Mel suddenly stands up and starts pacing around my cluttered
room.  "Okay, okay. . .no problem.  It may take me some time to track someone down, but there are some guys that work downtown and. . . ."

"Oh GOD, Frohike!  I don't want my first time to be with some total stranger I have to pay to sleep with me!"

"Sorry.  Didn't mean to offend.  But you were just saying you 
couldn't find a date."

"A date!  Not a hustler!  I want my first time to be with someone special, someone I'm crazy about.  Someone like. . ." I stop, before I say too much.

But apparently I already have.  "Like. . .?  You have someone in mind?" he asks, curiously.

My thoughts drift for a moment, and I could see him vividly in my mind's eye, just like the first time I noticed him.  He was so 
sexy and handsome and studly and. . . damn, I wanted him so 
badly.  Nodding weakly, I whisper, "Yeah."

"Really?  Who is it?"

I shake my head in the negative.  "It's not important.  'Sides, he doesn't even know I exist," I mutter, sadly.

He sits back down on the bed beside me.  "Well, THAT'S not good."

"Gee, you're just filled with riveting insights tonight, ain'tcha?" I observe, snottily. 

"There's no need to get snippy," he retaliates.  "I'm just trying 
to help."

I feel my shoulders slump.  "I know, Mel.  I'm sorry.

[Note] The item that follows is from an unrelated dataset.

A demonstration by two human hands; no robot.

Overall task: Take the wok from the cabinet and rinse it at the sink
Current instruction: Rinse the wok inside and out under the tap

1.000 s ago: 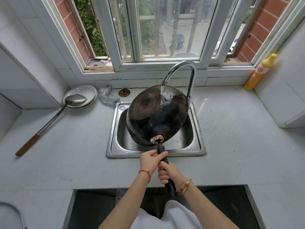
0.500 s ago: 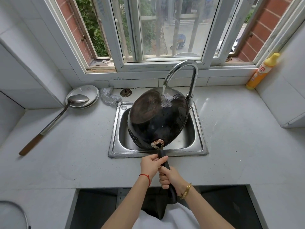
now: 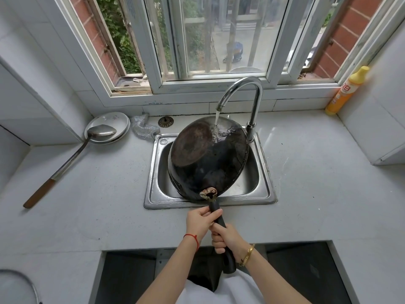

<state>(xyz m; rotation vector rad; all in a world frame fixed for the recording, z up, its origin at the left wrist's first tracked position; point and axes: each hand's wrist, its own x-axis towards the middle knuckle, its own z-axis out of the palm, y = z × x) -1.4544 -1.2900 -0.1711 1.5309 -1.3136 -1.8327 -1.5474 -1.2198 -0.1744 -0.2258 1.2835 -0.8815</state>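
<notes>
The wok [image 3: 208,159] is held over the sink [image 3: 260,189], turned bottom-up and tilted, so its blackened underside faces the camera and its brownish base patch sits toward the upper left. Its far rim lies under the faucet [image 3: 245,93], and a stream of water [image 3: 216,119] falls onto the upper part of the underside and spreads there. The near rim dips into the basin close to the sink's front edge.

A black handle [image 3: 219,218] runs from the wok back over the front edge of the sink toward the person. 2 hands are wrapped firmly around it: the left hand [image 3: 200,220] grips nearer the wok, with a red string at the wrist, and the right hand [image 3: 226,236] grips just behind it, with a gold bangle at the wrist. The 2 hands touch each other on the handle (its end sticks out past the right hand).

On the countertop [image 3: 98,205], toward the back left corner, a ladle [image 3: 72,159] rests its bowl in a white plate [image 3: 109,126], its wooden-tipped handle slanting toward the left edge. Just beside the plate, near the sink's back left corner, lies a steel scrubber [image 3: 142,128], with a round drain strainer [image 3: 166,121] next to it. A yellow detergent bottle [image 3: 346,91] leans in the back right corner beneath the window [image 3: 219,40].
</notes>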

It's just... don't even bother.  There's no help for me.  He's totally out 
of my league."

"You don't know that until you tell him."

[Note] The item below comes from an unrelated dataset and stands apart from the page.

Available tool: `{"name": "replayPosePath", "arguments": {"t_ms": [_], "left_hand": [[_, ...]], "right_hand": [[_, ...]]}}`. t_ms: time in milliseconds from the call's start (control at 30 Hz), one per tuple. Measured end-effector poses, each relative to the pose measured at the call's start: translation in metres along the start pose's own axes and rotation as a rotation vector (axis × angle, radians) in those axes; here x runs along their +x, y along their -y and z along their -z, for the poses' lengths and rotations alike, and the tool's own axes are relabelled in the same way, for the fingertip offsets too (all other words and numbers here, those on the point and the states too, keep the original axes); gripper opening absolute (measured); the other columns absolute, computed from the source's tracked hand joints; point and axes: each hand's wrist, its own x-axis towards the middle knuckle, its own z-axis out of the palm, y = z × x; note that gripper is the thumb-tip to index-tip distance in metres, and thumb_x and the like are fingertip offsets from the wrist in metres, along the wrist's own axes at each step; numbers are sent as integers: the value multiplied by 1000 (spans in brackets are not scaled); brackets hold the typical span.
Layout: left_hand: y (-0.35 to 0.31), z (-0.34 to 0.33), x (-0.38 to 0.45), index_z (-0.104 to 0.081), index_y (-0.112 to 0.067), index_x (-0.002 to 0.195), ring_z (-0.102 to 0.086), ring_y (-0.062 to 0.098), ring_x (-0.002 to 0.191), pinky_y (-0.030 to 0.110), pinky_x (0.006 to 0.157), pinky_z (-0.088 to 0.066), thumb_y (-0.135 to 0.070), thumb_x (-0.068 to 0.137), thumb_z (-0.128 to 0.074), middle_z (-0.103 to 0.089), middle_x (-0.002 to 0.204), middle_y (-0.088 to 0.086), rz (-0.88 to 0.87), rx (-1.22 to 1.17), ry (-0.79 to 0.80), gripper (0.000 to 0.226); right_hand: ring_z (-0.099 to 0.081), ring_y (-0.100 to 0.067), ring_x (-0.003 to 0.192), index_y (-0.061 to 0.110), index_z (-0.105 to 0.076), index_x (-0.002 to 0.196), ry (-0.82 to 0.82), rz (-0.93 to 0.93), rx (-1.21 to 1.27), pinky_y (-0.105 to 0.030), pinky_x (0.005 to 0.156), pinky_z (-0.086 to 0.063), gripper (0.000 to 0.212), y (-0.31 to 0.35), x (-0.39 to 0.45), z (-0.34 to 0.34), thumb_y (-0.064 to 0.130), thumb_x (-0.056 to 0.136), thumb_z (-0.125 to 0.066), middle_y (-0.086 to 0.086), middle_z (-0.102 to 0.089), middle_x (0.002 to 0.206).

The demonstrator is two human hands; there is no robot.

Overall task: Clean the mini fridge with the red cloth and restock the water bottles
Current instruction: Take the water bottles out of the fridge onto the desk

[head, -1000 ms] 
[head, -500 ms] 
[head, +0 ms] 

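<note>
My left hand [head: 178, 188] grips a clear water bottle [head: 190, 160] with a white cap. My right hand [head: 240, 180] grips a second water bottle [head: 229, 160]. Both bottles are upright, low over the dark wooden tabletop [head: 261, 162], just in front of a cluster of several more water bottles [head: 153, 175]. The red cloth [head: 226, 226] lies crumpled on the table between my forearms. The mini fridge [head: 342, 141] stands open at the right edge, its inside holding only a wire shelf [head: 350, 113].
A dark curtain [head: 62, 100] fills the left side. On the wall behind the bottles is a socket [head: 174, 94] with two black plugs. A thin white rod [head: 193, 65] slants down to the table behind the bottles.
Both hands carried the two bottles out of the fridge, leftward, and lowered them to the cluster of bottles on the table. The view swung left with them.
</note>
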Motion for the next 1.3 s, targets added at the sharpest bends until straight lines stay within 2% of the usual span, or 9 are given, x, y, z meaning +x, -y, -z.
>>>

I don't need a mirror to know the look I shoot him could kill. 
"Are you out of your fucking little mind, Frohike?  Why would I do something stupid like that?!?"

"Well, how else is he going to know how you feel?  You've GOT to tell him."

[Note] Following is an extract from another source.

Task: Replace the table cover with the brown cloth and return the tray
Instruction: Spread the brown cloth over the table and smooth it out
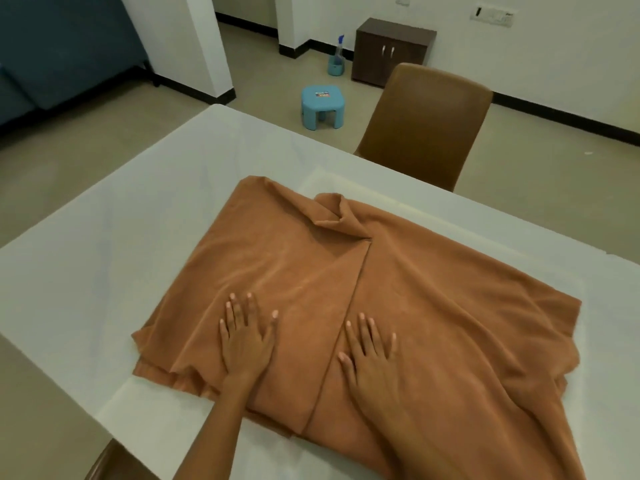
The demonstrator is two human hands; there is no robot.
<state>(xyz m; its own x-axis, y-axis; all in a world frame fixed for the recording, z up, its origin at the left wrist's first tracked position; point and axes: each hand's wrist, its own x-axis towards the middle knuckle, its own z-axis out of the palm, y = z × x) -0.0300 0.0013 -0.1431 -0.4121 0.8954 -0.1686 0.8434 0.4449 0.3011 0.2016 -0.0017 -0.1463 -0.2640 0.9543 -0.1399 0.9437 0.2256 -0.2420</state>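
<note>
Two bare hands pressing a folded brown terry cloth on a white-covered table.

Left hand and right hand lie flat, fingers spread, side by side on the cloth's near part. The blue plastic stool's label is unreadable.

Brown chair at the far edge of the desk. Small blue stool on the floor beyond. Spray bottle just beside a dark cabinet against the wall. Blue sofa far left.
</note>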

"I don't GOT to do anything," I remind him. 

"So you're just gonna sit there and be miserable, instead of 
taking a chance?  Dammit, Langly, you can't keep something like that inside of you."

I let go with a deep sigh, "You don't understand, Frohike."

"Don't be so sure," he states, confidently.  "I mean, I've been 
in love with Scully for nearly eight years, and I haven't said 
anything to her."

"You don't HAVE to.  If she doesn't know you're hot for her by now, then she's not as bright as we all think she is."  But he 
had a point.  How could anything happen if I didn't even TELL the man how I felt, right?  But I didn't even know where to begin. 

"Okay, so what do I do?"

"Well, honesty is always the best policy.  Just tell him."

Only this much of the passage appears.